25-Year Nole Anniversary: FSU Storms Back to Beat Notre Dame in Orange Bowl, 31-26

Photo provided by Garnet and Great/Florida State football archivist

Think about Florida State and Notre Dame in the 1990’s and the game that comes to mind is the 1993 contest in South Bend dubbed, “The Game of the Century”. But in three straight seasons, the Seminoles and Fighting Irish played thrillers.

The lone bowl match-up over that stretch came on this day 25 years ago. In a top-10 match-up at the Orange Bowl, FSU erased a 12-point fourth-quarter deficit to top Notre Dame, 31-26.

Setting the Stage

Florida State had won 10 straight bowl games as it arrived in Miami on Jan. 1, 1996. The Seminoles were 9-2 and ranked No. 8. FSU was preseason No. 1, but dropped two if its final four regular season games.

Also 9-2, Notre Dame arrived with a No. 6 national ranking. Following a 3-2 start, the Fighting Irish had won six in a row. Early in the fourth quarter, they appeared on their way to making it seven.

The Comeback

What was once a 4-point Florida State lead had become a 12-point deficit. Notre Dame had scored 16 straight points and started the fourth quarter with a safety, followed by a 5-yard touchdown pass from Thomas Krug to Pete Chryplewicz.

With less than 12 minutes remaining, FSU trailed 26-14, but quarterback Danny Kanell and the Seminoles refused to go quietly. It took just five plays and less than two minutes to answer.

Following a pair of rushes by Warrick Dunn, Kanell capped the drive with three straight completions, including an 11-yard touchdown pass to E.G. Green. With the score now 26-21, the FSU defense responded with a 3-and-out. Dee Feaster returned the Notre Dame punt 30 yards to the Fighting Irish’s 30-yard-line.

FSU needed to go only 30 yards for the lead, but after a Kanell misfire on third down, head coach Bobby Bowden had a decision to make with about seven minutes to play. He kept his offense on the field.

Facing 4th-and-5, Kanell delivered a perfect pass to a well-covered Green. Green carried Notre Dame defenders to the 3-yard-line. Two plays later, Kanell and Andre Cooper hooked up for their third touchdown connection of the night as FSU moved in front. The two connected again for the 2-point conversion.

Now up 29-26, the FSU defense did the rest. The Seminoles forced a Marc Edwards fumble on the ensuing drive. The FSU offense turned the ball over on downs inside the 5-yard-line with just over two minutes to play. That allowed the defense to put the exclamation point on the victory.

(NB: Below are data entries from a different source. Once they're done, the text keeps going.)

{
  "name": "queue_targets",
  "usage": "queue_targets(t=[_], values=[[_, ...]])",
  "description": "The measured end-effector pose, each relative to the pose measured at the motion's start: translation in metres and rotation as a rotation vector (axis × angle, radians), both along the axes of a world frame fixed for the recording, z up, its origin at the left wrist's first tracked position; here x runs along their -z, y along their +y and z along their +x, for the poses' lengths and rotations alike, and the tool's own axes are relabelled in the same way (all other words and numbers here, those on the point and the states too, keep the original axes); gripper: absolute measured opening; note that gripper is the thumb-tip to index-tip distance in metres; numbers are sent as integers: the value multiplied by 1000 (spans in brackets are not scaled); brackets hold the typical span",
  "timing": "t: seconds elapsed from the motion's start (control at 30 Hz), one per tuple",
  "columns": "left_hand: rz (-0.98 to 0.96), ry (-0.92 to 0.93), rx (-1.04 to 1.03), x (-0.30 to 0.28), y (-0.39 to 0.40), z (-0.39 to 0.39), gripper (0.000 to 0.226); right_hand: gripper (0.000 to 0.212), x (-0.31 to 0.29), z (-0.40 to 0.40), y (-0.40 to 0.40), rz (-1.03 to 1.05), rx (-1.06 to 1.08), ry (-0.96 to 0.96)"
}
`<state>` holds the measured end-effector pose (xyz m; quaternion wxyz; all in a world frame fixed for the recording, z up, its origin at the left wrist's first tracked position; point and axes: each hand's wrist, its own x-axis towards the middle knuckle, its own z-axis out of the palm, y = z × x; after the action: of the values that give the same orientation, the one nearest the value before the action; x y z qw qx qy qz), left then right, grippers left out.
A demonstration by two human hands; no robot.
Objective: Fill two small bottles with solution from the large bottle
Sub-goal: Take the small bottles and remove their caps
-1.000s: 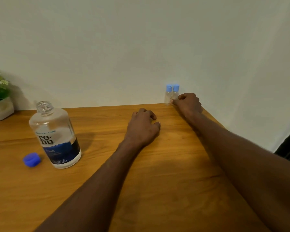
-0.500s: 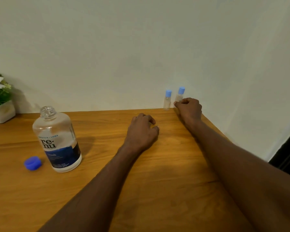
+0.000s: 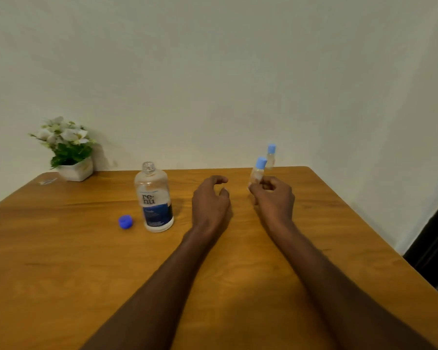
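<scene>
Small bottles are both capped, so by my reading no filling has begun. One small bottle (image 3: 258, 171) is pinched at its base by the right hand (image 3: 273, 198) and tilted, lifted near the table's (image 3: 339, 236) far right; the other small bottle (image 3: 271, 155) stands behind it near the wall. The left hand (image 3: 209, 200) hovers apart from it, fingers loosely curled, holding nothing. The large Renu solution bottle (image 3: 154, 198) stands upright and uncapped at the table's middle, its blue cap (image 3: 125, 221) just beside it. Left to do: uncap, pour, recap, twice. Count: two small bottles, one large bottle, one loose cap, one potted plant (image 3: 68, 147).
</scene>
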<state>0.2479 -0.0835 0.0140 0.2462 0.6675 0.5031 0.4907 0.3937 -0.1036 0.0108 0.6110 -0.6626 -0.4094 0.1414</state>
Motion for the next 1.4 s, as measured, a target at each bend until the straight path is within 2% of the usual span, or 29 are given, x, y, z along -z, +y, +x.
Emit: queue_targets(t=[0.3,0.77,0.87,0.97,1.07,1.13,1.23,1.3,1.4], values=[[-56,42,-70,6,-42,-56,38,34,9,-49,-50,-97,-160,-159],[-150,50,-64,7,-32,-56,40,34,11,-47,-46,-205,-217,-335],[-133,-115,-13,1,-34,-55,32,34,10,-49,-46,-211,-227,-339],[-164,-378,173,-3,-33,-49,30,34,11,-47,-44,-219,-253,-323],[-262,-494,335,-6,-32,-43,32,27,11,-44,-44,-223,-289,-295],[-275,-520,353,-7,-30,-44,28,25,10,-43,-44,-240,-353,-258],[-306,-614,342,-4,-27,-51,30,24,7,-40,-45,-186,-497,-24],[-399,-773,385,-5,-25,-54,32,20,-1,-35,-49,-141,-526,172],[-594,-1049,492,-11,-31,-51,34,28,-9,-24,-53,-118,-595,338]])
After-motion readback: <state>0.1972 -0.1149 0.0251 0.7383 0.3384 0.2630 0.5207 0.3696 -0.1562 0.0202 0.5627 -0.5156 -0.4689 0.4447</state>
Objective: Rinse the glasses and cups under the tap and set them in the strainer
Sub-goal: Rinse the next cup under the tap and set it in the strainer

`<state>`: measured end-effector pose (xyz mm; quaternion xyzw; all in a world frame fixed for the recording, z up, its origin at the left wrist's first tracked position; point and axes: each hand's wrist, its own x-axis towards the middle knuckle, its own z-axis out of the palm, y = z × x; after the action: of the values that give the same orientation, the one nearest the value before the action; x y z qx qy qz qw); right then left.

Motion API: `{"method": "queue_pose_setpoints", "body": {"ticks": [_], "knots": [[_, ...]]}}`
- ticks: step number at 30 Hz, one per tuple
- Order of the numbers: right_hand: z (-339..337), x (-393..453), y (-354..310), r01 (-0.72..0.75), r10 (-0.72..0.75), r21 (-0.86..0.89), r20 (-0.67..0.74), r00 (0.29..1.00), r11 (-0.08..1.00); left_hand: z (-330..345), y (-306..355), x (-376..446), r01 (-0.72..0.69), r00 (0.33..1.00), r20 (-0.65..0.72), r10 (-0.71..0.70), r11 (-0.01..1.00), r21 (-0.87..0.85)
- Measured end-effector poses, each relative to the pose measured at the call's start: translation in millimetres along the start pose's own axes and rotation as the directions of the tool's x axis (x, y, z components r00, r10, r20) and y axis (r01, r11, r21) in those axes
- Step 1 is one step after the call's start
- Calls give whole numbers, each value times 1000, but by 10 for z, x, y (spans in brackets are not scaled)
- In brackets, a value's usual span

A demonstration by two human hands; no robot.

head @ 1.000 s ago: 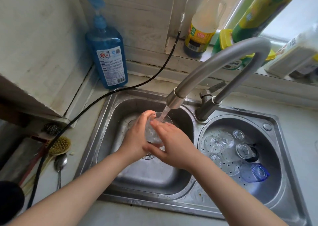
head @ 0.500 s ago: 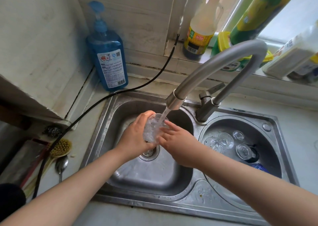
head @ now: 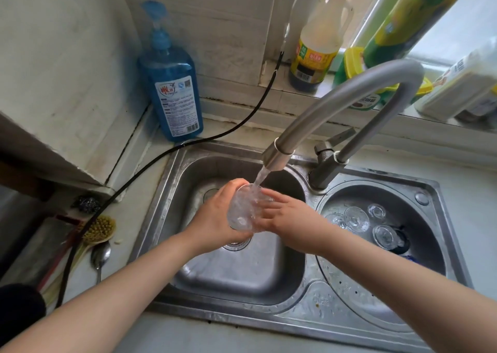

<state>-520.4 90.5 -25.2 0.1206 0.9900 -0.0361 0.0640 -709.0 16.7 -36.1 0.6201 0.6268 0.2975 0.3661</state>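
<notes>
**Now rinsing: one glass under the running tap**

Both hands meet over the left basin. The left hand point(head: 215, 215) is curled round a single clear glass point(head: 246, 209), fingers wrapped behind it and thumb underneath, holding it tilted with its mouth up toward the spout. The right hand point(head: 289, 217) lies against the glass's other side with its fingers fairly straight, touching the rim and wall rather than gripping. One stream of water point(head: 260, 176) falls from the curved steel tap point(head: 347, 98) straight into the glass.

Below the hands lies the rectangular left basin point(head: 242, 274) of the double sink, its drain partly hidden by the left wrist. To the right, the round strainer basin point(head: 357, 296) holds about five clear glasses point(head: 356, 218) lying together near its far side, and a sliver of one blue cup point(head: 410, 257) shows just past the right forearm.

Farther out, one blue pump bottle point(head: 172, 84) stands in the corner, one black cable point(head: 188, 145) runs past it, and one brush point(head: 99, 230), one spoon point(head: 100, 256) and one steel scourer point(head: 86, 204) lie on the counter at left. Several bottles point(head: 317, 46) line the windowsill.
</notes>
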Motion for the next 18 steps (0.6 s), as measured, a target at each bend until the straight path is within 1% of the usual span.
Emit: {"method": "queue_pose_setpoints", "body": {"ticks": [2,4,5,6,7,8,9,10,11,12,13,15,18], "knots": [[-5,-23,-32,-30,28,-51,-41,999,998,-40,9,30,-10,998,58,9,1000,11],[-8,-33,-216,-81,81,11,-52,995,997,-47,4,54,-37,994,102,32,998,47],[-8,-40,-319,-126,129,129,-18,991,984,-37,-14,60,-43,994,102,37,998,53],[-14,-50,-398,-184,192,297,4,981,937,-27,-36,56,-31,996,90,27,999,42],[-30,-63,-448,-248,267,454,23,964,856,-23,-57,49,-10,997,71,9,1000,19],[-50,-77,-468,-290,310,544,58,949,787,-26,-68,40,4,999,54,-4,1000,-8],[-43,-89,-449,-289,320,542,40,947,789,-35,-78,37,12,999,53,-10,1000,-28],[-13,-96,-398,-258,299,454,-19,954,853,-50,-70,38,16,998,67,-13,999,-39],[15,-98,-334,-222,256,329,-63,965,918,-68,-57,43,19,995,96,-15,999,-41],[45,-98,-257,-207,228,231,-63,972,951,-90,-35,51,21,991,131,-16,999,-38],[61,-112,-174,-197,212,184,-65,975,963,-109,-19,64,24,986,164,-18,999,-37],[67,-124,-67,-141,169,201,-132,977,969,-140,-16,78,62,976,215,-44,995,-78],[-39,-119,-26,-96,139,214,-195,971,972,-183,-31,61,164,951,293,-101,967,-197]]}}
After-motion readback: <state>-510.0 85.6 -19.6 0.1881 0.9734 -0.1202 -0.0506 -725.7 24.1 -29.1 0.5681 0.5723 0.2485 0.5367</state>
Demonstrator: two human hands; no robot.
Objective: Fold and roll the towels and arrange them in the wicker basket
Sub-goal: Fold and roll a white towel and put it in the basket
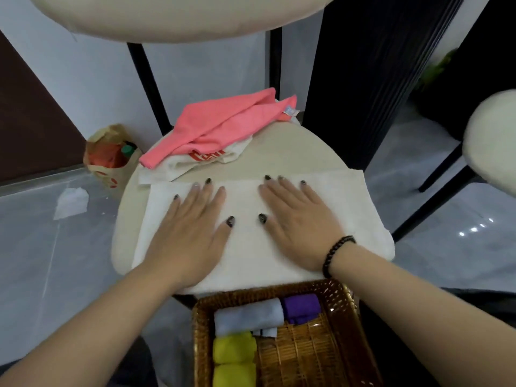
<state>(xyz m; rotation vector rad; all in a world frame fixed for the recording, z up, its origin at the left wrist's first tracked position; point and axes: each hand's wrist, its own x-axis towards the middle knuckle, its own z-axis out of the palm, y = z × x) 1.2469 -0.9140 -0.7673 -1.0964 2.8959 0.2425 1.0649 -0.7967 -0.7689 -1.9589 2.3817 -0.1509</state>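
Observation:
A white towel (343, 202) lies folded flat across the round beige stool seat (279, 152). My left hand (192, 230) and my right hand (296, 224) press on it side by side, fingers straight and spread. Behind them a pink towel (220, 124) lies crumpled on top of another white towel with red print (206, 159). In front of the stool stands the wicker basket (349, 317), holding a rolled light-blue towel (248, 315), a rolled purple towel (301, 307) and two yellow-green rolls (234, 356).
A paper bag (111, 157) with a green-capped bottle stands on the floor to the left, with a crumpled white tissue (71, 201) near it. Another cushioned stool (491, 141) is at the right, and black chair legs rise behind the seat.

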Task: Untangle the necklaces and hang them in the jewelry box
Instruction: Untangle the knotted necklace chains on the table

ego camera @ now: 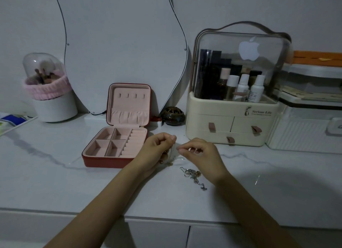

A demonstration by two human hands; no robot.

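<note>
We hold both forearms forward, left hand (157, 149) and right hand (199, 151) close together, each grip pinched, fingers curled.

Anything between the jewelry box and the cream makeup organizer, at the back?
Head view: a small dark round pot sits between the jewelry box and the makeup organizer, at the mirror's foot.

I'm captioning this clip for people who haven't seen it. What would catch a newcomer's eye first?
Two hands meet at the centre, the left hand and right hand pinching a thin chain above the marble table. Just left stands the open red jewelry box, its pink lid hooks bare. A tangled heap of necklaces lies below the right hand.
</note>
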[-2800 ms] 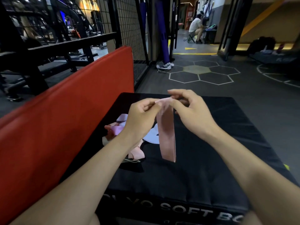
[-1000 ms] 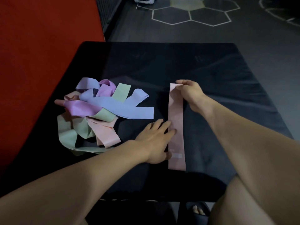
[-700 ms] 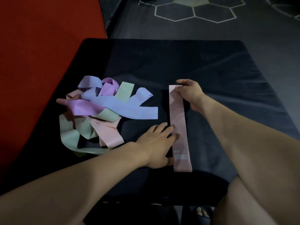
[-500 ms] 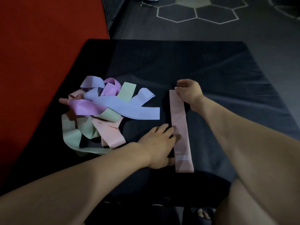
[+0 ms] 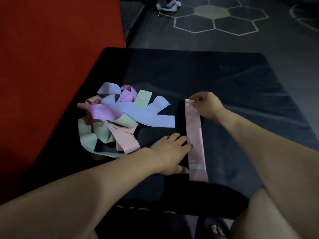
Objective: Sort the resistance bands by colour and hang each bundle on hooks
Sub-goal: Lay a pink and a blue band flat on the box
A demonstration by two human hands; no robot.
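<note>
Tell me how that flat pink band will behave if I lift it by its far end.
Probably floppy: the pink band lies thin and flat on the black box, and bands in the pile curl loosely. Likely light, so it should dangle. The left hand touching its edge could drag it.

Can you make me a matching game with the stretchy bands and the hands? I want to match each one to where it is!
Things:
1. pink band
2. blue band
3. left hand
4. right hand

Places:
A. at the far end of the straight band, fingers curled by its tip
B. lying flat and straight, alone on the black soft box
C. fingers flat against the straight band's near half
D. on top of the tangled pile

Pairs: 1-B, 2-D, 3-C, 4-A
</note>
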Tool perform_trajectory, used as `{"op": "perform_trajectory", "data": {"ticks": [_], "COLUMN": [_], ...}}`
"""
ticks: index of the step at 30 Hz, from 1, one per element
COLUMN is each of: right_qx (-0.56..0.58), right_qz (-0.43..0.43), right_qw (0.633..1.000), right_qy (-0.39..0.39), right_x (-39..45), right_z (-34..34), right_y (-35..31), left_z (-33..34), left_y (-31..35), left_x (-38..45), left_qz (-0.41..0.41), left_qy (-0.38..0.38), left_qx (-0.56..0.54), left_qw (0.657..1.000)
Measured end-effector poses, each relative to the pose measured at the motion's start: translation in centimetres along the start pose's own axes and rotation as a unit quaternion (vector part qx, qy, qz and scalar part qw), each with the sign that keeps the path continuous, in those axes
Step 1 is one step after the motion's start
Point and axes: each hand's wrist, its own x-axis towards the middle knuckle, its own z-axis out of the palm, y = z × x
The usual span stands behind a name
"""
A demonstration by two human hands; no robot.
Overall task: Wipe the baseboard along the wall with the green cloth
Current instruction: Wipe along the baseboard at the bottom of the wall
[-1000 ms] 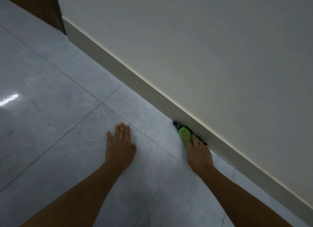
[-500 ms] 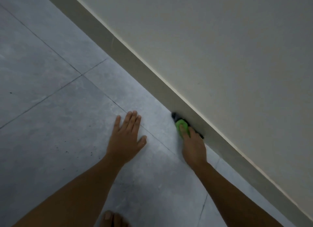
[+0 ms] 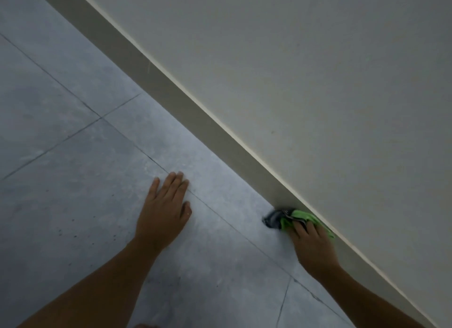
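Right hand [image 3: 311,247]: fingers curled over the green cloth [image 3: 302,217], pressing it against the baseboard [image 3: 195,122] where the board meets the floor [image 3: 73,205].
Green cloth: bunched under the fingertips, touching the lower face of the baseboard; a dark grey part sticks out on its left end, possibly a second layer of the same cloth, too blurred to say.
Left hand [image 3: 163,210]: flat on the floor, palm down, fingers extended and close together, thumb out to the side; it grips nothing and lies well apart from the cloth.
Baseboard: pale strip running diagonally from upper left to lower right, with a lighter top edge against the wall [image 3: 318,83].
Floor: grey tiles with thin dark grout lines; one line passes just under the left fingertips.
Forearms: both bare, entering from the bottom edge.
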Motion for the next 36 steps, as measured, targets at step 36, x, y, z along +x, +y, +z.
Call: {"op": "perform_trajectory", "data": {"ticks": [36], "right_qx": [0.352], "right_qz": [0.088], "right_qw": [0.928], "right_qy": [0.087], "right_x": [7.2], "right_z": [-3.5], "right_y": [-7.6], "left_z": [0.8], "left_y": [2.3], "left_x": [0.0], "left_qz": [-0.049], "left_qy": [-0.034], "left_qx": [0.054], "left_qw": [0.997]}}
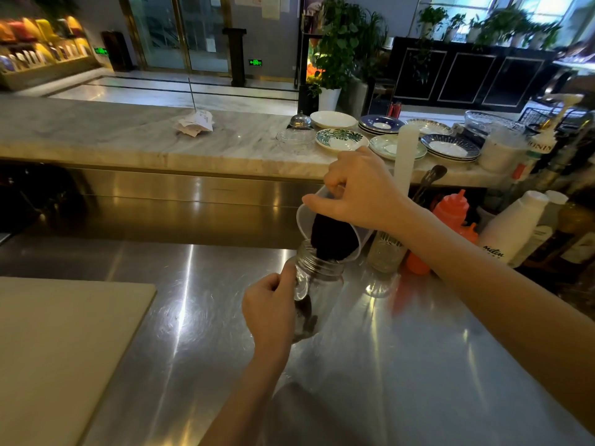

On the first play of the Notre Dame drive, Krug felt immense pressure from FSU’s Reinard Wilson in the end zone. He was forced to get rid of the ball, but had nowhere to go with it. Intentional grounding was called and the Seminoles were awarded a safety. They proceeded to run out the clock.

Leading Up

Midway through the first quarter, Krug and Kanell traded touchdown passes. Krug’s 39-yard touchdown toss to Derrick Mayes got the scoring started, but FSU answered less than two and a half minutes later as Kanell found Cooper for a 15-yard touchdown.

Scott Cengia’s short field late in the first quarter gave Notre Dame a 10-7 lead after one. Kanell and Cooper hooked up for a 10-yard touchdown late in the second quarter as FSU took a 14-10 lead to the locker room.

The lone points of the third quarter came on a 33-yard touchdown pass from Krug to Mayes. Leading 17-14 after three, Notre Dame extended its lead to five after Kanell stepped out of the end zone early in the fourth quarter. The Fighting Irish proceeded to go 63 yards in five plays for the Chryplewicz score.

FSU finished with 478 yards in the victory. Kanell passed for 290 yards and four touchdowns. Dunn rushed for 155 yards for FSU in the victory while Wayne Messam led the Seminoles with six catches for 103 yards receiving.

Notre Dame rushed for 256 yards in the loss, led by Robert Farmer’s 93. Mayes caught six passes for 96 yards and the two scores in the loss.

In Hindsight

The Orange Bowl loss would be the final bowl game for Notre Dame under legendary coach Lou Holtz. The Fighting Irish went 8-3 and finished ranked the following year, but turned down a trip to the Independence Bowl.

For FSU, the win was an NCAA-record 11th straight bowl win for the Seminoles. Florida State would go on to finish No. 4 in the final AP Poll for its ninth straight top-5 finish.

Over the years, FSU has appeared in the Orange Bowl more often than in any other bowl game. The legendary Bowden would take the Seminoles to three more Orange Bowl appearances, but his final win came against Notre Dame on this day a quarter-century ago.